Le fonctionnement de l’optimisation robuste repose sur la propagation d’incertitudes dans l’évaluation individuelle de chaque solution explorée (Deb et Gupta, 2006). Cette approche peut être vue comme un « stress test » d’une solution dont une performance est évaluée sur chaque condition incertaine possible pour finalement calculer sa valeur sur le critère de robustesse qui a été choisi. Les grandeurs d’intérêt robustes qui sont évaluées peuvent aussi bien être utilisées dans une fonction objectif que dans une contrainte.

Cette méthode est très efficace pour converger vers des solutions robustes et optimales. Néanmoins elle pose plusieurs difficultés. La première est le coût calculatoire qui peut largement exploser selon le nombre d’incertitudes considérées et le type de propagation d’incertitude. Dans une approche probabiliste les incertitudes sont propagées avec une méthode de Monte-Carlo comptant entre 100 et plusieurs milliers d’évaluations ce qui signifie une multiplication des temps de calculs par ce même nombre en comparaison d’une optimisation multicritère classique. Sachant qu’une optimisation multicritère de bâtiment peut durer 9h, une optimisation multicritère robuste basée sur 100 échantillons de Monte-Carlo durerait 38 jours ce qui serait peu envisageable. Dans une approche déterministe basée sur un ensemble fini de scénarios les temps de calcul dépendent du nombre de scénarios explorés. Un autre aspect à considérer dans une application en ACV de bâtiment est que chaque facteur incertain ne mobilise pas forcément les mêmes moteurs de calcul. Ainsi, comme précédemment décrit en section 1.4.2.2, les facteurs incertains qui nécessitent de refaire des calculs de type SED (p.ex. des scénarios d’occupants) vont contribuer beaucoup plus largement à la hausse des temps de calcul que des facteurs incertains qui agissent seulement au niveau du moteur de calcul de l’ICV (p.ex. le mix électrique), qui est individuellement beaucoup plus rapide.
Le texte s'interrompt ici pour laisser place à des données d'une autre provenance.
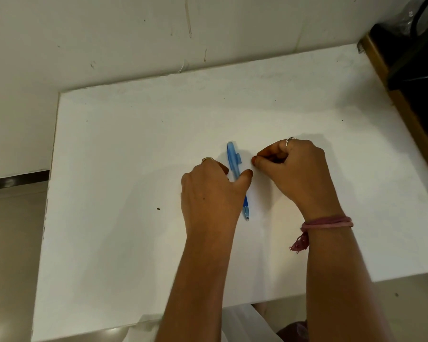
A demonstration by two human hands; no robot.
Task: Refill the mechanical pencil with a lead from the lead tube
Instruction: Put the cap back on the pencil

Un autre inconvénient de l’optimisation robuste est la complexité qu’elle peut apporter en augmentant le nombre de fonctions objectif. Selon les besoins, une fonction objectif robuste peut venir s’ajouter à un ensemble de fonctions objectif « classiques ». Par ailleurs, comme l’a indiqué Beyer et Sendhoff (2007), la moyenne d’une distribution et son écart-type sont deux critères contradictoires qui devraient donc représenter deux fonction objectif robustes pour procéder à une recherche la moins biaisée possible. Tout cela nous amène aux problématiques de l’optimisation d’un grand nombre d’objectifs exposés en section 1.4.2.3. Là encore, les contraintes opérationnelles imposent de trouver un compromis entre temps de calcul acceptable, complexité et exhaustivité de la méthode. Ce compromis sera étudié et décrit dans la suite de cette thèse.